# WORK INSTRUCTION
Give the records back exactly as written, but without the images.

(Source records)
· · · ·

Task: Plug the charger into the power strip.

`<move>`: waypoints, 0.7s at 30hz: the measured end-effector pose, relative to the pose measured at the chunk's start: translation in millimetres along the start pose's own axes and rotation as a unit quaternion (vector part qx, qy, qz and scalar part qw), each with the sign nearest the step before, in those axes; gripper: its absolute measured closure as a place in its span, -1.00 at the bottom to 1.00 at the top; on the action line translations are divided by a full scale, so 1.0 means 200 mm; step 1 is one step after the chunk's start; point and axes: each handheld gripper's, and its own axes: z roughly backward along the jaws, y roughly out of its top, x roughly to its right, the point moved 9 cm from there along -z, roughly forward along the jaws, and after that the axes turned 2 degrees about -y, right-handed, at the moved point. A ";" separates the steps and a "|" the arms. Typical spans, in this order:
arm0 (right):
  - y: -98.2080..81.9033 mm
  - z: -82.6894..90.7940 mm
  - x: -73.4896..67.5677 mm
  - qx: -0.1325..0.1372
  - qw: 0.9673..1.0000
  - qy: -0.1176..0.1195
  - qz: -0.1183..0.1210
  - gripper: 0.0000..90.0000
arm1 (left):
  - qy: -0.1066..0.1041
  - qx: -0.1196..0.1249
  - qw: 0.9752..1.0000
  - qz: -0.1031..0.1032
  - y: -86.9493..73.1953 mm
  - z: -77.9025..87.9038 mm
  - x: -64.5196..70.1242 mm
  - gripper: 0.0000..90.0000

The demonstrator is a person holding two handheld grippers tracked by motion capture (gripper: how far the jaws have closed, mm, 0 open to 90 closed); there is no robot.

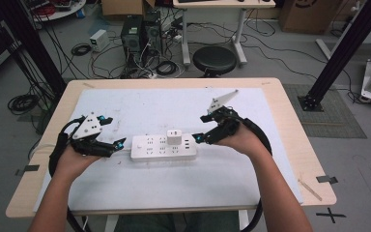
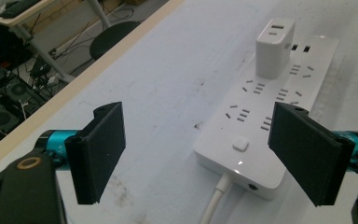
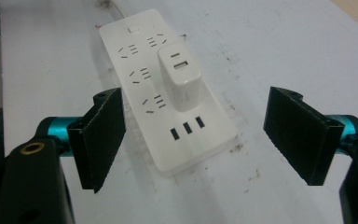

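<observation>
A white power strip (image 1: 163, 147) lies across the middle of the white mat, with a white charger block (image 1: 174, 137) plugged into it upright. My left gripper (image 1: 112, 133) stands open just off the strip's left end, where the cord leaves it (image 2: 216, 196); its jaws hold nothing. My right gripper (image 1: 204, 128) stands open just off the strip's right end. In the right gripper view the strip (image 3: 168, 93) and charger (image 3: 182, 74) lie ahead between the wide-apart black pads (image 3: 103, 135). In the left gripper view the charger (image 2: 275, 46) sits farther along the strip (image 2: 265, 121).
The white mat (image 1: 140, 106) covers most of the wooden table (image 1: 290, 121). Beyond the far edge stand a black stool (image 1: 215, 60), computer towers (image 1: 140, 34) and tangled cables on the floor. A black frame post (image 1: 343, 48) rises at the right.
</observation>
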 end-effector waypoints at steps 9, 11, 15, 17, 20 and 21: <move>-0.17 0.07 0.05 0.075 0.996 -0.025 -0.049 -0.56 | -0.017 0.011 1.000 0.011 -0.03 -0.04 0.02 -0.59; -0.20 0.08 0.06 0.079 0.995 -0.031 -0.055 -0.56 | -0.015 0.011 1.000 0.013 -0.03 -0.04 0.01 -0.59; -0.22 0.10 0.08 0.085 0.994 -0.041 -0.059 -0.56 | -0.012 0.006 1.000 0.018 -0.04 -0.04 0.01 -0.59; -0.22 0.11 0.08 0.089 0.993 -0.042 -0.059 -0.56 | -0.013 0.005 1.000 0.015 -0.04 -0.04 0.01 -0.59; -0.21 0.12 0.08 0.094 0.993 -0.050 -0.058 -0.56 | -0.013 0.004 1.000 0.016 -0.03 -0.03 0.01 -0.59; -0.21 0.12 0.08 0.094 0.993 -0.050 -0.058 -0.56 | -0.014 0.004 1.000 0.017 -0.04 -0.03 0.01 -0.59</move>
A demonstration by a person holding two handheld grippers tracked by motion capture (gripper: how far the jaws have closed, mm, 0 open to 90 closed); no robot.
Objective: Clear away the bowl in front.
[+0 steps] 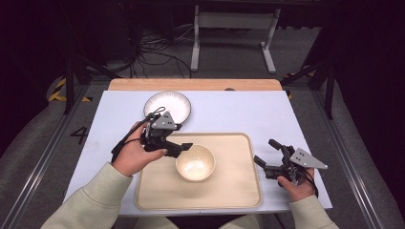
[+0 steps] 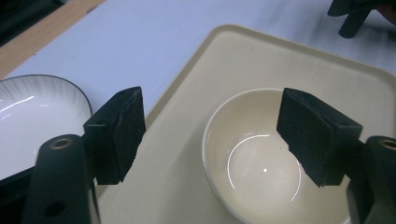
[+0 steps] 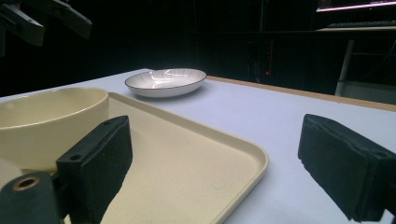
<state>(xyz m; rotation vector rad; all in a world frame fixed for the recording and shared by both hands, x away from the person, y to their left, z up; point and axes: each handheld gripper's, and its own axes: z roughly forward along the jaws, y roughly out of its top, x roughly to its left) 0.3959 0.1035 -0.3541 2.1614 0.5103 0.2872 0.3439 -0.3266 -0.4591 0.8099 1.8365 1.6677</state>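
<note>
Dark floor, cables and a metal frame lie behind the pale blue table in the high view, where a cream tray sits near the front edge with a cream bowl on its left half and a white plate farther back on the bare table. At the bowl's left rim the left gripper hangs with jaws spread and nothing between them; off the tray's right edge the right gripper rests low, also spread and empty. From the left gripper view, the bowl stands upright below and between the wide jaws, untouched by either pad, with the plate off to the left. Looking along the right gripper, the bowl is seen side-on beyond the left jaw, and the tray's corner lies between the open jaws. Glossy highlights suggest glazed ceramic or melamine: stiff, slick, moderately light, likely to chip if dropped. Its rim wall, one pad inside and one outside, looks the surest hold.
</note>
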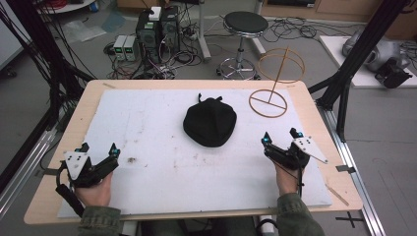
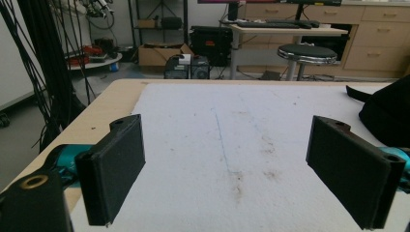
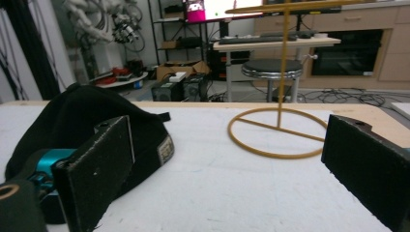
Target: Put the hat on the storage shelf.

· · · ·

# YOUR SOLUTION
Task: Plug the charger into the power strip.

`<move>`: waypoints, 0.7s at 30hz: the measured end-effector pose, relative to the pose measured at the chunk's start: translation in millimetres along the start pose's own axes and rotation as a unit quaternion (vector part qx, qy, qz and scalar part qw), each with the sign nearest the step before, in those axes; gripper: its absolute measured closure as a place in its span, -1.00 at the bottom to 1.00 at the top; on the action line translations are divided by a full scale, so 1.0 means 200 mm; step 1 is one step after the chunk's start; point and axes: each handheld gripper's, and its own axes: z roughly backward along the jaws, y roughly out of its top, x roughly to its right, the point moved 9 cm from there along -z, roughly forward along the jaws, and after that the axes turned 2 degrees about -y, right-handed, at the moved point. A ";" separates the steps and a "|" the arms. Typical spans, in this order:
arm0 (right):
  - y: -98.2080..81.9033 mm
  - z: -82.6894..90.7940 mm
  - x: -73.4896..67.5677 mm
  - qx: -0.1325..0.1372
  - qw: 0.9673..1.0000
  - qy: -0.1176..0.1195
  - qz: -0.1183..0.1210
  - gripper: 0.0000..90.0000
arm1 (left):
  - qy: -0.1066..0.1041
  - qx: -0.1196..0.1249
  - qw: 0.9752..1.0000
  - qz: -0.1031..0.1032
  - y: -86.9493..73.1953 mm
  - z: -77.9025..87.9038 mm
  - x: -64.5196..70.1242 mm
  - gripper: 0.0000..90.0000

The demonstrator is a person holding two handheld grippers tracked by motion capture (gripper: how far the jaws have closed, mm, 0 open to 90 closed); there is no robot.


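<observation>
A white power strip (image 1: 163, 147) lies across the middle of the white mat, with a white charger block (image 1: 174, 137) plugged into it upright. My left gripper (image 1: 112, 133) stands open just off the strip's left end, where the cord leaves it (image 2: 216, 196); its jaws hold nothing. My right gripper (image 1: 204, 128) stands open just off the strip's right end. In the right gripper view the strip (image 3: 168, 93) and charger (image 3: 182, 74) lie ahead between the wide-apart black pads (image 3: 103, 135). In the left gripper view the charger (image 2: 275, 46) sits farther along the strip (image 2: 265, 121).
The white mat (image 1: 140, 106) covers most of the wooden table (image 1: 290, 121). Beyond the far edge stand a black stool (image 1: 215, 60), computer towers (image 1: 140, 34) and tangled cables on the floor. A black frame post (image 1: 343, 48) rises at the right.
</observation>
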 end-effector waypoints at steps 9, 11, 15, 17, 20 and 21: <move>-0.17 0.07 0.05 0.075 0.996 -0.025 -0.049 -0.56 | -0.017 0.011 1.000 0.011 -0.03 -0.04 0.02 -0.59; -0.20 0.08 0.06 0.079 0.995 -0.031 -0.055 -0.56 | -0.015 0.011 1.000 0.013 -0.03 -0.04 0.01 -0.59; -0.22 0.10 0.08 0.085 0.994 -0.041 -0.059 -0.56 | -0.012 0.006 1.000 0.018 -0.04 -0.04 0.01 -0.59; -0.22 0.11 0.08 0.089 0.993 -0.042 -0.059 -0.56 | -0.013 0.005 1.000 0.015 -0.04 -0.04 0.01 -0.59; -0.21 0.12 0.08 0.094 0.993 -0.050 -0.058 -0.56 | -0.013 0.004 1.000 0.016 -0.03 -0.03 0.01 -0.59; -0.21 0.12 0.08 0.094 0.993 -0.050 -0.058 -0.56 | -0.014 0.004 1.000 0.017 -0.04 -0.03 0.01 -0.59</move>
A demonstration by a person holding two handheld grippers tracked by motion capture (gripper: how far the jaws have closed, mm, 0 open to 90 closed); no robot.
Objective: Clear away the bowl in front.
[+0 steps] 
[+0 steps] 
[+0 steps] 
<state>(xyz m; rotation vector rad; all in a world frame fixed for the recording and shared by both hands, x away from the person, y to their left, z up; point and axes: each handheld gripper's, and its own axes: z roughly forward along the jaws, y roughly out of its top, x roughly to its left) 0.3959 0.1035 -0.3541 2.1614 0.5103 0.2872 0.3439 -0.3266 -0.4591 0.8099 1.8365 1.6677</state>
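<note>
Dark floor, cables and a metal frame lie behind the pale blue table in the high view, where a cream tray sits near the front edge with a cream bowl on its left half and a white plate farther back on the bare table. At the bowl's left rim the left gripper hangs with jaws spread and nothing between them; off the tray's right edge the right gripper rests low, also spread and empty. From the left gripper view, the bowl stands upright below and between the wide jaws, untouched by either pad, with the plate off to the left. Looking along the right gripper, the bowl is seen side-on beyond the left jaw, and the tray's corner lies between the open jaws. Glossy highlights suggest glazed ceramic or melamine: stiff, slick, moderately light, likely to chip if dropped. Its rim wall, one pad inside and one outside, looks the surest hold.
</note>
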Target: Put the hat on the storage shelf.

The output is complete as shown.